• [ASSIGNMENT] Extract, from the listing that follows, each line containing the word "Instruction".

• [RECORDS SUPPLIED]
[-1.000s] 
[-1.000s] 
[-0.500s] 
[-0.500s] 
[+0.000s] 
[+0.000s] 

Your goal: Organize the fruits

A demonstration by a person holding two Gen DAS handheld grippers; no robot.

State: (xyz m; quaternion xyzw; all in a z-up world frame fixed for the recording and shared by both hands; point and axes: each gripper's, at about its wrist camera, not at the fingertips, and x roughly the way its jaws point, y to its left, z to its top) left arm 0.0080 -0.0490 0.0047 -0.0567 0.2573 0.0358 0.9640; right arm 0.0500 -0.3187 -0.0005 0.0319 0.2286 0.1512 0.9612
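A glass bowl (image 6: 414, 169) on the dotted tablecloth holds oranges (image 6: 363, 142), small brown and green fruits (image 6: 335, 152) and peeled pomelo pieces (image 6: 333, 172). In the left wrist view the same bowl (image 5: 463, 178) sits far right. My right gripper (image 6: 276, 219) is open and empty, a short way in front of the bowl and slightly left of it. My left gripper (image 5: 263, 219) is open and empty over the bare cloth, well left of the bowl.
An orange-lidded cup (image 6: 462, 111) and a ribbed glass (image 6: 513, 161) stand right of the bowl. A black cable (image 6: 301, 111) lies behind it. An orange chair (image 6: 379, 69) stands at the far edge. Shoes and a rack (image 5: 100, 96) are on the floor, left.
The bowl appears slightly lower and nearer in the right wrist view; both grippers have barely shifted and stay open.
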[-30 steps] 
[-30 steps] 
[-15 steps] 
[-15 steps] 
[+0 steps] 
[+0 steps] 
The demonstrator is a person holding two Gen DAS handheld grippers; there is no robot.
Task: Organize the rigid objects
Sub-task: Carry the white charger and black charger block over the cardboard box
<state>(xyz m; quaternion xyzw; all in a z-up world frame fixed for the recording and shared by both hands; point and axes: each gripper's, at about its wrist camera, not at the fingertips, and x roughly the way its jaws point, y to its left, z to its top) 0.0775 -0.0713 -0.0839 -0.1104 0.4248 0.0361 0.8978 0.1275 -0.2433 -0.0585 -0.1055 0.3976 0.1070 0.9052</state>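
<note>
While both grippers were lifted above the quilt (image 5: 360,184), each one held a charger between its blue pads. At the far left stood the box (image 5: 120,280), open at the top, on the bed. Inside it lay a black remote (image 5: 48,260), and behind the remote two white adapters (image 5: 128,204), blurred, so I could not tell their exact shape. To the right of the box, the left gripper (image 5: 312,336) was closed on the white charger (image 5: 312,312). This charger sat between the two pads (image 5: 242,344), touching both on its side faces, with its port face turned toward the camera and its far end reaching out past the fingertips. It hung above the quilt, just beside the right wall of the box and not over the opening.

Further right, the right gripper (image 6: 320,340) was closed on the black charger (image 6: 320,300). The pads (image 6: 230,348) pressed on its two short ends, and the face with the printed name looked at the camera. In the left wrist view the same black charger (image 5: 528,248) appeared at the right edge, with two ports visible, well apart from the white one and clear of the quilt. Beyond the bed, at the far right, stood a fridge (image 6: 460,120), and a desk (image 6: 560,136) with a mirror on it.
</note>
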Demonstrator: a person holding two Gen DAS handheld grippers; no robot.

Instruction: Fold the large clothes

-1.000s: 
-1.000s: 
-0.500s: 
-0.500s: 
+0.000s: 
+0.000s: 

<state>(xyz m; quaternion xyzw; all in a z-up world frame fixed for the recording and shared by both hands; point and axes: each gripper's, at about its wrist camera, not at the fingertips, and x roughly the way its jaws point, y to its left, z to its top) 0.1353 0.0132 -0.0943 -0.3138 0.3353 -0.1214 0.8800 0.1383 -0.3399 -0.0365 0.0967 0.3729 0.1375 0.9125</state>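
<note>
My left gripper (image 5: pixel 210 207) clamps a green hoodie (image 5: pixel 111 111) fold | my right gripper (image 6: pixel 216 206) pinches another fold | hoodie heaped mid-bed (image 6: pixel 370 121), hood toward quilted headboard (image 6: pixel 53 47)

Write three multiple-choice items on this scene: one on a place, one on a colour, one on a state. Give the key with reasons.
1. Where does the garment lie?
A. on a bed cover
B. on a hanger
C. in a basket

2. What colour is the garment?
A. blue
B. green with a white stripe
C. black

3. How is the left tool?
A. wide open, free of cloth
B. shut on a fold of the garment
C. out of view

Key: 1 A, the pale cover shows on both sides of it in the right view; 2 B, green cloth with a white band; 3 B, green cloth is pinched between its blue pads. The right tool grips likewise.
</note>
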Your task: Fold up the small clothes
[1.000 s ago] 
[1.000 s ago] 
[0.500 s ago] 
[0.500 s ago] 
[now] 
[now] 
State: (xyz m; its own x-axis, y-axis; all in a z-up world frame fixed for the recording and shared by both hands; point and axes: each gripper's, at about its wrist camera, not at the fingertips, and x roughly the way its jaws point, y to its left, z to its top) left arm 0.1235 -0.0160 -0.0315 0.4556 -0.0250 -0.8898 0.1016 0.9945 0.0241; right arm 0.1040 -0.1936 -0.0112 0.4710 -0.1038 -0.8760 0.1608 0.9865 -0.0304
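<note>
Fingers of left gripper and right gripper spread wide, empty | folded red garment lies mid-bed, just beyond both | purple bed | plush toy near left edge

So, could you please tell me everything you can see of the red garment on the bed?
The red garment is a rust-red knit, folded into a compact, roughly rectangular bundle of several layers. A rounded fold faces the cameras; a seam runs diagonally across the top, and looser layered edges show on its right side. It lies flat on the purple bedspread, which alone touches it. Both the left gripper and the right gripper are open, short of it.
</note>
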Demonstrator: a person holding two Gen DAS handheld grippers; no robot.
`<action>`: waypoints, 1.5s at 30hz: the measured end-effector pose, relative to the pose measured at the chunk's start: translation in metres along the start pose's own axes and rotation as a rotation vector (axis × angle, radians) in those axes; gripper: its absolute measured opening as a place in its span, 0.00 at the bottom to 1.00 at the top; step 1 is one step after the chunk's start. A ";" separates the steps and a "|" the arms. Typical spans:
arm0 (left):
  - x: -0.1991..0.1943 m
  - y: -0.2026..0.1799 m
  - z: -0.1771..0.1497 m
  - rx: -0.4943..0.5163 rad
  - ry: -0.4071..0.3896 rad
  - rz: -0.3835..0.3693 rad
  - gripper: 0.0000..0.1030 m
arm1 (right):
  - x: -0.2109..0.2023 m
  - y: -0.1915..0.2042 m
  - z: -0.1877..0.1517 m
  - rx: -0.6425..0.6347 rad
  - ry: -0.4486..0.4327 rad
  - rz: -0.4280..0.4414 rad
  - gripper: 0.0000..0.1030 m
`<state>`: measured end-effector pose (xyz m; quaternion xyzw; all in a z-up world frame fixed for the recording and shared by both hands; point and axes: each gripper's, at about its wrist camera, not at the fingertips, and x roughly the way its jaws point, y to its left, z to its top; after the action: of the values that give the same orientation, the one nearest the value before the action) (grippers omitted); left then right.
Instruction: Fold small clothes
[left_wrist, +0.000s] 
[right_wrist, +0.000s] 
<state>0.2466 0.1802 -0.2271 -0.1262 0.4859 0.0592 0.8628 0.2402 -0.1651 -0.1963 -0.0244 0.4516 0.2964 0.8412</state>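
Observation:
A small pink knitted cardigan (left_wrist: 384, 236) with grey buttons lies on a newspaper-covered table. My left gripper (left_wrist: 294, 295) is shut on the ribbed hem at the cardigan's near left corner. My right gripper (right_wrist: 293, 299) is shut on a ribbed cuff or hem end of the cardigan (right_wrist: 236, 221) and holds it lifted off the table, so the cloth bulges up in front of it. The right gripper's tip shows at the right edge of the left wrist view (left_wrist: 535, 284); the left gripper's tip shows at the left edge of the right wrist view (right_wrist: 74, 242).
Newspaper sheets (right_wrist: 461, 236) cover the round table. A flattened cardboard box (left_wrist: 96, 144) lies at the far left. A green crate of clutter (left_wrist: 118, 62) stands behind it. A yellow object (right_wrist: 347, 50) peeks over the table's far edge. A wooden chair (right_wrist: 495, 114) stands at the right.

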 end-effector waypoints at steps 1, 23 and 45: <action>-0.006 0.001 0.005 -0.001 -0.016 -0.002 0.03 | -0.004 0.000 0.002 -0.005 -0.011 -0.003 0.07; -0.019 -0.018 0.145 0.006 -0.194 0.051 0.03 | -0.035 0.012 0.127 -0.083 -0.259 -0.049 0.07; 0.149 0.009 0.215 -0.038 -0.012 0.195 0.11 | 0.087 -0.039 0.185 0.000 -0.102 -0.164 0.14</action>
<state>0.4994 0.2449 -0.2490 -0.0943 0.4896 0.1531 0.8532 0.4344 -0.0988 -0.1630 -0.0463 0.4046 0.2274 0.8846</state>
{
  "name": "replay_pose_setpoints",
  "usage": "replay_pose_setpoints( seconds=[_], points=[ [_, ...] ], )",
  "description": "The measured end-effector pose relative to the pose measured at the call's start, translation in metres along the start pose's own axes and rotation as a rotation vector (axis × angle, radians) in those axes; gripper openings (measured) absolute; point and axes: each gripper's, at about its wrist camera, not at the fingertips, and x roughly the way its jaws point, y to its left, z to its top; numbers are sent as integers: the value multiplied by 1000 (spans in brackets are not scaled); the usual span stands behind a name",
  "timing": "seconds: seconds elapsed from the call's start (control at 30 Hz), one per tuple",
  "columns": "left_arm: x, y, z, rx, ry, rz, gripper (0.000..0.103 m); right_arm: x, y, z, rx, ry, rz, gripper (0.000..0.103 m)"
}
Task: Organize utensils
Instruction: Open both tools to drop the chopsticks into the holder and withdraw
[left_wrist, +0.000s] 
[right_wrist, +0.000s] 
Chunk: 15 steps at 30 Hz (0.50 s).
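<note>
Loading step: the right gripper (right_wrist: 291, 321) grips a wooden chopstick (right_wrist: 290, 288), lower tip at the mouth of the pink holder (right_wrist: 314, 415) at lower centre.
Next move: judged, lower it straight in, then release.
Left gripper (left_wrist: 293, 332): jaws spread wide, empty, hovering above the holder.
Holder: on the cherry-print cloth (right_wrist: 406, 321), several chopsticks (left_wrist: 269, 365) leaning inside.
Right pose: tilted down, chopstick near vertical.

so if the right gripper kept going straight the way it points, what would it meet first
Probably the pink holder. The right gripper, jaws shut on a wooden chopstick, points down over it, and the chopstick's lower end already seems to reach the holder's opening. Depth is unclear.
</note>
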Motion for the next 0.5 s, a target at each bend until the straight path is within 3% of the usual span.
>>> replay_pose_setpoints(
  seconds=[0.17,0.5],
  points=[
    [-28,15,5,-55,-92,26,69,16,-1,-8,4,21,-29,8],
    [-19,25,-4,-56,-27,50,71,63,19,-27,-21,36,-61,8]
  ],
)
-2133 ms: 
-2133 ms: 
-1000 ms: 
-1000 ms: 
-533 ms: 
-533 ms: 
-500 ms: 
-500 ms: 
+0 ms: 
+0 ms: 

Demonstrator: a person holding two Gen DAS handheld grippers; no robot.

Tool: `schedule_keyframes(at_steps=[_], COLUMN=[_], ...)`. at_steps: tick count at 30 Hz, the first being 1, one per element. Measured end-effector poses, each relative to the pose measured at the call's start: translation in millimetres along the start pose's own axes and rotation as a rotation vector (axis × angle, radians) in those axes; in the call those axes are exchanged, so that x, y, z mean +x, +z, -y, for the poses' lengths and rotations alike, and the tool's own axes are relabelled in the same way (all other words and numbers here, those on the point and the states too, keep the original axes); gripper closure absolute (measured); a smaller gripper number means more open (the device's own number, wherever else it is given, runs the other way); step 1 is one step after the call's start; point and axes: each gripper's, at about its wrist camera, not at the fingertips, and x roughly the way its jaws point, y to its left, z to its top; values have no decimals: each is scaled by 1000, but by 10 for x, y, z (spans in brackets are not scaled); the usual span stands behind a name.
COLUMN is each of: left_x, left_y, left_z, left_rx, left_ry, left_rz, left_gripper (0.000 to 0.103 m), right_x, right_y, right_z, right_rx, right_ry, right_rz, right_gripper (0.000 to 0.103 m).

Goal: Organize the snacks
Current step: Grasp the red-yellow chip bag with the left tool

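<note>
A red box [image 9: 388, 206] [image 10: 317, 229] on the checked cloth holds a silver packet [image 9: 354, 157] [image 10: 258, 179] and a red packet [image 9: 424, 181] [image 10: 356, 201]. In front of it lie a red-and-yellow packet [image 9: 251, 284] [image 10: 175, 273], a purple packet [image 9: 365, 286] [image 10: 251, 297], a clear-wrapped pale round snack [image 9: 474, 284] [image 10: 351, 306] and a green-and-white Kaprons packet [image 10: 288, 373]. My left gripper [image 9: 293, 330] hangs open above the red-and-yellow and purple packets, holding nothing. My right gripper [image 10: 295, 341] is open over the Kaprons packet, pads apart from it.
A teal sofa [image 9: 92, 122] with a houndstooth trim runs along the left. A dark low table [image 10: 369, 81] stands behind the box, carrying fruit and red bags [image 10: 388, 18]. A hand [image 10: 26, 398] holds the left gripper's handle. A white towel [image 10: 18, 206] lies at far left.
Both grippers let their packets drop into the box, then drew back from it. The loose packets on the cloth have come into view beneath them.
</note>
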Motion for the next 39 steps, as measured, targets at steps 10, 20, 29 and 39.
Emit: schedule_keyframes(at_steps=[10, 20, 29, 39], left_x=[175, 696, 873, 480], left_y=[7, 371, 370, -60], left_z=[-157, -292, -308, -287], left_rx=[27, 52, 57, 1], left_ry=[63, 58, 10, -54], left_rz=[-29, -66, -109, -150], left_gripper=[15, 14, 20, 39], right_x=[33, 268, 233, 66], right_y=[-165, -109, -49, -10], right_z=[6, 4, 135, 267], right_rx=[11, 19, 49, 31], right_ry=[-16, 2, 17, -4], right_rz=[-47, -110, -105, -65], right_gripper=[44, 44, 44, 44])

• [YOUR RESPONSE]
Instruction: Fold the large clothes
Instruction: Fold small clothes
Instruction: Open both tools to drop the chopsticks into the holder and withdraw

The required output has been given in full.